InstantNet: Automated Generation and Deployment of Instantaneously Switchable-Precision Networks
Yonggan Fu, Zhongzhi Yu, Yongan Zhang, Yifan Jiang, Chaojian Li, Yongyuan Liang, Mingchao Jiang, Zhangyang Wang, Yingyan Celine Lin
TL;DR
InstantNet tackles the problem of rapidly developing and deploying DNNs that can instantaneously trade accuracy for efficiency on IoT hardware. It combines Bit-Wise Cascade Distillation (CDT) for multi-width accuracy, Switchable-Precision NAS (SP-NAS) for width-aware network design, and Evolutionary AutoMapper for automatic dataflow mapping on devices, forming an end-to-end pipeline. Empirical results show CDT improves low-bit accuracy, SP-NAS achieves strong performance at low bit-widths with notable FLOPs reductions, and AutoMapper delivers substantial EDP savings over expert-crafted flows, leading to up to 84.68% EDP improvement on CIFAR-100 and a 1.86x FPS gain on ImageNet.

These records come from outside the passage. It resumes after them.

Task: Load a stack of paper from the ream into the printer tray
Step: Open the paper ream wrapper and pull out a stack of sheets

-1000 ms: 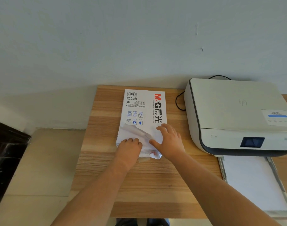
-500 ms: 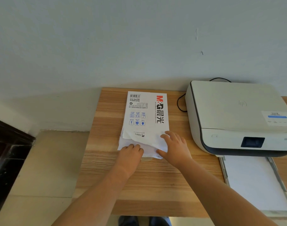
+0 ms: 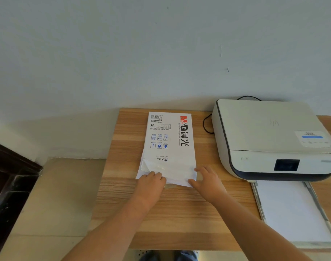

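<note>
Ream point(image 3: 170, 146) flat on table point(image 3: 123, 194), left of printer point(image 3: 264, 136). Left hand point(image 3: 151, 187) fingers curled together on its near edge flap. Right hand point(image 3: 208, 182) fingers spread at the near-right corner; grip unclear.

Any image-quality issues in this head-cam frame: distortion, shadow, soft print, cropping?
Head view: wide-angle bending curves the table edge and printer; a soft diagonal shadow crosses the wall left of the ream; the ream's small print is too soft to read, its big red logo is clear; the printer tray is cut off at the right; both hands look sharp.
</note>
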Motion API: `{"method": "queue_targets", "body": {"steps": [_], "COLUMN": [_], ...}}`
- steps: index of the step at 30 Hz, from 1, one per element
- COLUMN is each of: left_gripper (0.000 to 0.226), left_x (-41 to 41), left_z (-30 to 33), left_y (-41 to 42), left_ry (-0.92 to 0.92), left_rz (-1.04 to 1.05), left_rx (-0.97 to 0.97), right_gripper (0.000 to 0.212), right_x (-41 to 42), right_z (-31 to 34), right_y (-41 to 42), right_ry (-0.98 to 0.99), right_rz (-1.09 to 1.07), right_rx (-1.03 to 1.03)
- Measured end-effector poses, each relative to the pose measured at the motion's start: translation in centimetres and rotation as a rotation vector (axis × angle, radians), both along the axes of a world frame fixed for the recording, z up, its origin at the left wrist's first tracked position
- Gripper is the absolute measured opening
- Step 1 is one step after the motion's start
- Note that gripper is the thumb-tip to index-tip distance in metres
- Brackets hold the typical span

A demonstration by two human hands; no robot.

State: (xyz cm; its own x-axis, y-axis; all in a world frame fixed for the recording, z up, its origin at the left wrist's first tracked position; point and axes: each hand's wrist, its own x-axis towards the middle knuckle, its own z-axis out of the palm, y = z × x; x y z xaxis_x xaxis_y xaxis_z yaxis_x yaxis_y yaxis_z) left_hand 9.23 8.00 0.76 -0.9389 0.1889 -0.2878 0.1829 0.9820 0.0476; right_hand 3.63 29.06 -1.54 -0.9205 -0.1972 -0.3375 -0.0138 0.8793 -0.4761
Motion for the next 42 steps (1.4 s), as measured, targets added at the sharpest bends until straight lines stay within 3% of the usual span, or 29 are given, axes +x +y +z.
{"method": "queue_targets", "body": {"steps": [7,9,11,13,16,18,23,29,34,39,42], "left_gripper": [0.020,0.015,0.026,0.013,0.057,0.064,0.045,0.033,0.025,0.035,0.039], "left_x": [2.7,3.0,3.0,3.0,3.0,3.0,2.3,1.4,0.8,0.6,0.6], "left_z": [-1.5,-1.4,-1.2,-1.8,-1.9,-1.4,-1.8,-3.4,-3.4,-3.7,-3.4], "left_y": [0.5,0.2,0.0,-0.8,-2.1,-2.9,-4.1,-4.4,-4.8,-5.1,-4.9], "left_ry": [0.006,-0.005,0.010,0.070,0.070,0.100,0.016,-0.160,-0.181,-0.209,-0.252], "left_rz": [-0.036,-0.092,-0.173,-0.177,-0.038,0.053,0.376,0.879,0.946,0.953,0.937], "left_rx": [-0.008,0.008,-0.008,0.047,0.134,0.150,0.195,0.727,0.808,0.830,0.841], "right_gripper": [0.057,0.058,0.049,0.041,0.046,0.046,0.034,0.034,0.049,0.026,0.029], "right_x": [0.8,1.0,1.0,0.9,0.7,0.7,1.6,2.7,3.4,3.6,3.5], "right_z": [-0.2,-0.4,-0.6,-0.9,-1.2,-1.2,-1.0,-0.8,-0.3,0.3,0.1], "right_y": [-0.2,-0.4,-0.8,-1.0,-1.1,-1.1,-1.0,-0.5,-0.9,-1.6,-1.8], "right_ry": [-0.309,-0.439,-0.529,-0.557,-0.597,-0.624,-0.651,-0.653,-0.523,-0.382,-0.390], "right_rz": [-0.263,-0.388,-0.528,-0.597,-0.655,-0.676,-0.684,-0.659,-0.627,-0.432,-0.375], "right_rx": [-0.082,-0.169,-0.325,-0.392,-0.420,-0.448,-0.498,-0.507,-0.394,-0.211,-0.210]}}
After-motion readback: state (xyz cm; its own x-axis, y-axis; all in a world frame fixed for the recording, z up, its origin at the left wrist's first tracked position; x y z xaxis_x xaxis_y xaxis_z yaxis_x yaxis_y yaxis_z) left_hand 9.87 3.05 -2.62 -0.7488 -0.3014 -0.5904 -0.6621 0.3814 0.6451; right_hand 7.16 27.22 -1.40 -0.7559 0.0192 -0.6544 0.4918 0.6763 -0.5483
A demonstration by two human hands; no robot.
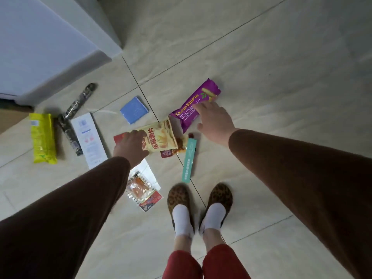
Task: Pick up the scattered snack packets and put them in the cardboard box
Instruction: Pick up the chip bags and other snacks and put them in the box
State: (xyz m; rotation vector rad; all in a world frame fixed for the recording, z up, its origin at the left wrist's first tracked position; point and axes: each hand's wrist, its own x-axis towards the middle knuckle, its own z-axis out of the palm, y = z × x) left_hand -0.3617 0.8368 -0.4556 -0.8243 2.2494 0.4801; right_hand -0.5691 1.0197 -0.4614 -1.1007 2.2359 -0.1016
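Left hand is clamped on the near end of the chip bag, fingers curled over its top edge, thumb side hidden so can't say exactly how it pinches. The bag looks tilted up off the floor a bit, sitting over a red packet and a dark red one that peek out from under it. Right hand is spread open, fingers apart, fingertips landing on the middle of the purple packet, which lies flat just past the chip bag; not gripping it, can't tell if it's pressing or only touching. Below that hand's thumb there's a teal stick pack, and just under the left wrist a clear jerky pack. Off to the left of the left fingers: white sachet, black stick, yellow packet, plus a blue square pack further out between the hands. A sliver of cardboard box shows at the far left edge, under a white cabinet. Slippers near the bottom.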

Collectively, InstantNet enables scalable, automated development and deployment of SP-Nets across diverse IoT hardware, accelerating practical adoption of efficient DNNs in resource-constrained environments.
Abstract
The promise of Deep Neural Network (DNN) powered Internet of Thing (IoT) devices has motivated a tremendous demand for automated solutions to enable fast development and deployment of efficient (1) DNNs equipped with instantaneous accuracy-efficiency trade-off capability to accommodate the time-varying resources at IoT devices and (2) dataflows to optimize DNNs' execution efficiency on different devices. Therefore, we propose InstantNet to automatically generate and deploy instantaneously switchable-precision networks which operate at variable bit-widths. Extensive experiments show that the proposed InstantNet consistently outperforms state-of-the-art designs.